### Exercise objective:
Copy every line below precisely, leaving nothing out.

### Stored data:

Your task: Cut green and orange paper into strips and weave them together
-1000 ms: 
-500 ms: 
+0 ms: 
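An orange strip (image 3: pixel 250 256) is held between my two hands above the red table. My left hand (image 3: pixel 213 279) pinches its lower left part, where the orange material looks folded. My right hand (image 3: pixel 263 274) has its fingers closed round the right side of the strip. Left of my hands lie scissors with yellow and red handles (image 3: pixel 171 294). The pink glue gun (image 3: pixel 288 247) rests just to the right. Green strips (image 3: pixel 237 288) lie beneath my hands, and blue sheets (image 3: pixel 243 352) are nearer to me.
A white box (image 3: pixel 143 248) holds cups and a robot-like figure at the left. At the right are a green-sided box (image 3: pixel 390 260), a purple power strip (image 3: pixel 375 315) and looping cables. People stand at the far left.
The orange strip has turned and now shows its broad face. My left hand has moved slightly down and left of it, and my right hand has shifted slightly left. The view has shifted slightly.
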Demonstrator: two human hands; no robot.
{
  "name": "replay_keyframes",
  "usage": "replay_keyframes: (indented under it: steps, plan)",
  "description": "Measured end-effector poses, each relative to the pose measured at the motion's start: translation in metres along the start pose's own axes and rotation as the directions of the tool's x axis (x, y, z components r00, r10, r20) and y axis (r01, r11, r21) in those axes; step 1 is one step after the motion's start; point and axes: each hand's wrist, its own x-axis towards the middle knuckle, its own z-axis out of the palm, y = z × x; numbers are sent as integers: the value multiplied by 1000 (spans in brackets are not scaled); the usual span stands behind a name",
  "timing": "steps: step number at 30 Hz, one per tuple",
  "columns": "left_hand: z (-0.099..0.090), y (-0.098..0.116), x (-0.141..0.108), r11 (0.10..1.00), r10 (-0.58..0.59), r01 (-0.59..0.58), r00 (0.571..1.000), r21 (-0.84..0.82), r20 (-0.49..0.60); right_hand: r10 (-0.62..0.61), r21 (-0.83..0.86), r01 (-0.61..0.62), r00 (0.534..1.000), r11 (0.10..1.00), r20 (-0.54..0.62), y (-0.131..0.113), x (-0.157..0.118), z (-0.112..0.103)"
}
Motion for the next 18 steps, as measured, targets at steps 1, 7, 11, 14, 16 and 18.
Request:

### Answer space:
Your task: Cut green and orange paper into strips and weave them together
-1000 ms: 
-500 ms: 
+0 ms: 
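An orange strip (image 3: pixel 250 256) is held between my two hands above the red table. My left hand (image 3: pixel 213 279) pinches its lower left part, where the orange material looks folded. My right hand (image 3: pixel 263 274) has its fingers closed round the right side of the strip. Left of my hands lie scissors with yellow and red handles (image 3: pixel 171 294). The pink glue gun (image 3: pixel 288 247) rests just to the right. Green strips (image 3: pixel 237 288) lie beneath my hands, and blue sheets (image 3: pixel 243 352) are nearer to me.
A white box (image 3: pixel 143 248) holds cups and a robot-like figure at the left. At the right are a green-sided box (image 3: pixel 390 260), a purple power strip (image 3: pixel 375 315) and looping cables. People stand at the far left.
The orange strip has turned and now shows its broad face. My left hand has moved slightly down and left of it, and my right hand has shifted slightly left. The view has shifted slightly.
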Demonstrator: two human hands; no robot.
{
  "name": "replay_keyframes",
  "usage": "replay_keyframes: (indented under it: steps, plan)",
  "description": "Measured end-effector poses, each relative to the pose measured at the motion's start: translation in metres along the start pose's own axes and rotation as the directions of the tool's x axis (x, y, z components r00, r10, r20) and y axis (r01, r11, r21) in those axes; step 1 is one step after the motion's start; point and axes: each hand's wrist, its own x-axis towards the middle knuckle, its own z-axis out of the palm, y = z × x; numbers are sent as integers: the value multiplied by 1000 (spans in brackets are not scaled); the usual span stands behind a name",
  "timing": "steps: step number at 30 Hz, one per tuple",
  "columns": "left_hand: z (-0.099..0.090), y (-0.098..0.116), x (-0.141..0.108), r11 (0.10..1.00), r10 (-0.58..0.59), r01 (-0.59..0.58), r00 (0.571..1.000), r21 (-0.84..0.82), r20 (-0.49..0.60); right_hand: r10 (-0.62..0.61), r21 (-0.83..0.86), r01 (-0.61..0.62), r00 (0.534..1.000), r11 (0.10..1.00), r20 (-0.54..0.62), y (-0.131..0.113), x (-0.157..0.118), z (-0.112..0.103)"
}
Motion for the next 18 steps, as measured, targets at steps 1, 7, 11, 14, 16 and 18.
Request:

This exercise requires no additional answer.